According to the International Monetary Fund (IMF), it is more important than ever for Ghana to balance its developmental spending needs against the country’s debt accumulation rate.
Ghana’s debt-to-GDP ratio surpassed the dreaded 70% mark in September 2020 and is forecast to reach 81.5 percent by the end of this year, according to IMF estimates.
According to the Bretton Woods institutions’ April 2021 Fiscal Monitor survey, the country’s debt situation will worsen further, with the debt-to-GDP ratio forecast to rise to 86.6 percent by 2025.
During the April 2021 Virtual Spring Meetings Regional Economic Outlook Press Briefing on Sub-Saharan Africa, Abebe Aemro Selassie, Director of the African Department at the IMF, stated that Ghana must ensure that the country’s debt sustainability does not spiral out of control.

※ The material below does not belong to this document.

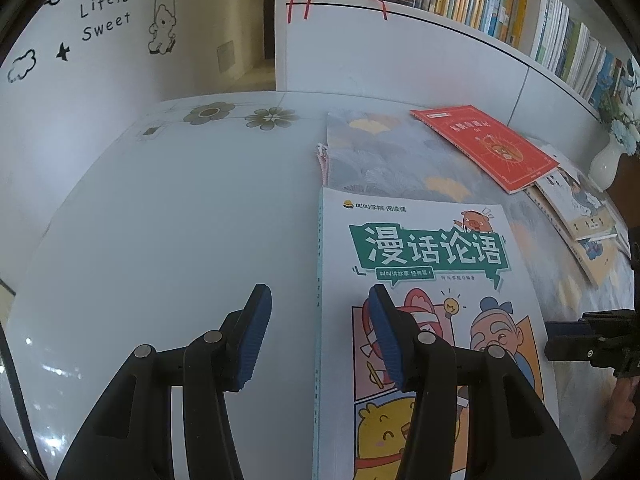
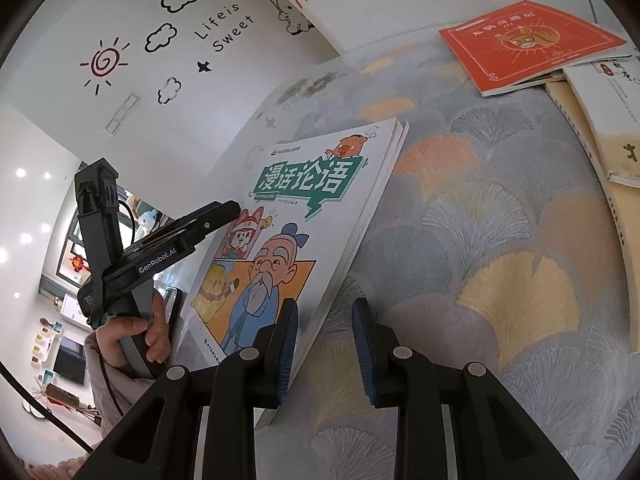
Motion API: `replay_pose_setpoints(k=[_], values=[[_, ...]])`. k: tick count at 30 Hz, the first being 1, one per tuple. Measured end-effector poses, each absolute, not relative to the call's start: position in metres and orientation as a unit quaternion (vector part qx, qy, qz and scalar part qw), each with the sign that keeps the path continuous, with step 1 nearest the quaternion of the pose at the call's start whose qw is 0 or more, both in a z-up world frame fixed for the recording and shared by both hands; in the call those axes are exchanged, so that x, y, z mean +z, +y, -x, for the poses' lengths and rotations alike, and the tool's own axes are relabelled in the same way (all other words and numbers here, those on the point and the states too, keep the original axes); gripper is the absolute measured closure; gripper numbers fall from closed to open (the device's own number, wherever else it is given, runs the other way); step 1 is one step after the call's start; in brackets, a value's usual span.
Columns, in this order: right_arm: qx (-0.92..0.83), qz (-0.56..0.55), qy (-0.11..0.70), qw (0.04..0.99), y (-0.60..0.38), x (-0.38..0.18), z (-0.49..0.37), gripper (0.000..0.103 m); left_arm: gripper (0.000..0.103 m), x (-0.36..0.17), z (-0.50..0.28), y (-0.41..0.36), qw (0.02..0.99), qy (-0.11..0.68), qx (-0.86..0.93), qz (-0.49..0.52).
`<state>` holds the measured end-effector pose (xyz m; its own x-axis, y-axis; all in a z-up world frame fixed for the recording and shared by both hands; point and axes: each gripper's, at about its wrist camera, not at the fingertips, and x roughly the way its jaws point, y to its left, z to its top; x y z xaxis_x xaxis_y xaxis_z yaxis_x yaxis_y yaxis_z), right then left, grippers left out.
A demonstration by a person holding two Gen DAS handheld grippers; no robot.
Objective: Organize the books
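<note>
Both grippers, left gripper and right gripper, hover with jaws apart over the comic book; red book and others far right lie unsorted.

Both wrist views look steeply down, close over the table; both share the cartoon book.
</note>
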<state>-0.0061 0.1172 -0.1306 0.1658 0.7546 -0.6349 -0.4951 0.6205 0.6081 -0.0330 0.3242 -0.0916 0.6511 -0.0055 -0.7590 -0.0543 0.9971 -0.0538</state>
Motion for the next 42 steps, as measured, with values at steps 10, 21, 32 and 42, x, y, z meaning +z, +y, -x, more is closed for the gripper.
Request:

“Our engagement on debt is in the form of Article IV policy discussions. We provide advice on the types of reforms that we believe Ghana requires to ensure long-term development success. It is now more critical than ever for Ghana to strike a healthy balance between the need to continue addressing its development spending needs while also ensuring that debt sustainability does not become unsustainable.”
“How to achieve this balance was something we discussed with the government. But, of course, it is ultimately up to the government to develop the required policies and make decisions,” he added.